The problem:
Across the data below, how many lines have the word "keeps" in them? Give the number and nothing else.

Data block:
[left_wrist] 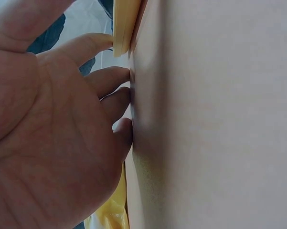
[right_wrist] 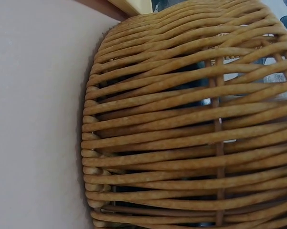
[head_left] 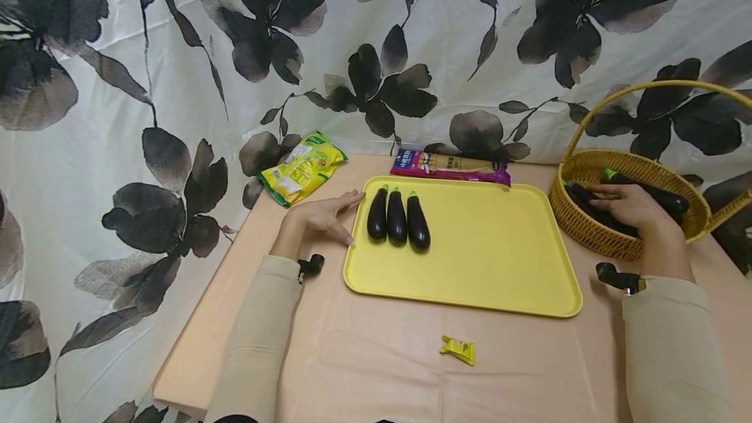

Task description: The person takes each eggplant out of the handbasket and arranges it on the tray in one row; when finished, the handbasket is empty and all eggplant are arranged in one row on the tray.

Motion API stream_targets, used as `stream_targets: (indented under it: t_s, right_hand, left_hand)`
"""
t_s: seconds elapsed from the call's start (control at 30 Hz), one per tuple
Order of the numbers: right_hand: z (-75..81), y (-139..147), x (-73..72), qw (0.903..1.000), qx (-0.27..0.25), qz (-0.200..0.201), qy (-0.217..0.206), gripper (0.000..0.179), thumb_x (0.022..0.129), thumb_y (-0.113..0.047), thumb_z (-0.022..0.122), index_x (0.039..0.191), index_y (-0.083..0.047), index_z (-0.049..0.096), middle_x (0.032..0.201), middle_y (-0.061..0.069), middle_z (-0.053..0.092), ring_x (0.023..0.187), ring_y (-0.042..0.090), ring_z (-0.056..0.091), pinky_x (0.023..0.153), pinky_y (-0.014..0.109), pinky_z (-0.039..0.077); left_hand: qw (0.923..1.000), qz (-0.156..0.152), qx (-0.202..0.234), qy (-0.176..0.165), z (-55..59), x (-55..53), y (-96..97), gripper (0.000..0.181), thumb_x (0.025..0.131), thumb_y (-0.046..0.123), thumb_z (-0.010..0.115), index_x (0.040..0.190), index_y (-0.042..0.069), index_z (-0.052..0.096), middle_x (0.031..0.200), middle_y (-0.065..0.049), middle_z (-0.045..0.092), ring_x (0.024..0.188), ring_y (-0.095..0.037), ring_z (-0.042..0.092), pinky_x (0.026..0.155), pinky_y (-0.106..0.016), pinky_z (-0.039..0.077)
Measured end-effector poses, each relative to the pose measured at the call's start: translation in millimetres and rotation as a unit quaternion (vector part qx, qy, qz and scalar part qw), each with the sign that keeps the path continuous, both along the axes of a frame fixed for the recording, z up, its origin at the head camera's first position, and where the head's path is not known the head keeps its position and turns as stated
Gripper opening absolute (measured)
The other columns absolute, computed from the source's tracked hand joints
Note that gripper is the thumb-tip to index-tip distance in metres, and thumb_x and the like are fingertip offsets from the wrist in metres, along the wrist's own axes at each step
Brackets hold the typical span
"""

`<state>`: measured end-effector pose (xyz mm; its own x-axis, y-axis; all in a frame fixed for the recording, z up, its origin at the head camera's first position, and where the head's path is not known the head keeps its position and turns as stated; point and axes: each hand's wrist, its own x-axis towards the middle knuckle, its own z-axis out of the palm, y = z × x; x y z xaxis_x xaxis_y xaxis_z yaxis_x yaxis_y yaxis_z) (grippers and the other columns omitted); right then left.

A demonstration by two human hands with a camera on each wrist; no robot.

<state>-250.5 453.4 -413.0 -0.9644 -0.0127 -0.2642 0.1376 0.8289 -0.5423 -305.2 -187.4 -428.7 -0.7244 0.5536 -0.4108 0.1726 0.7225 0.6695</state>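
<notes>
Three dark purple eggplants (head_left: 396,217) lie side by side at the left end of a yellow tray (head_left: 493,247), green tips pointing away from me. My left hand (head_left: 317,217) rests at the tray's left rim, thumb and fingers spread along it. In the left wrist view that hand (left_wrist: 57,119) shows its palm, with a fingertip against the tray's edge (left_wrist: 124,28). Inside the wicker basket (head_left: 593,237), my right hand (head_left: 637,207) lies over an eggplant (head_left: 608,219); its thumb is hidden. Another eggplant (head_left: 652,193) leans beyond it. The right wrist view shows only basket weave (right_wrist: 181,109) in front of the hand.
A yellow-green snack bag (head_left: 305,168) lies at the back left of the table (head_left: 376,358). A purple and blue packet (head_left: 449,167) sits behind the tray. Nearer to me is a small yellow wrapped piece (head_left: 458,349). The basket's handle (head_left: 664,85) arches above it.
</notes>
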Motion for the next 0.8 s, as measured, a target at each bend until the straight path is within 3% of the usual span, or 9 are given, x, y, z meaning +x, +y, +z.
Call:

Written answer:
2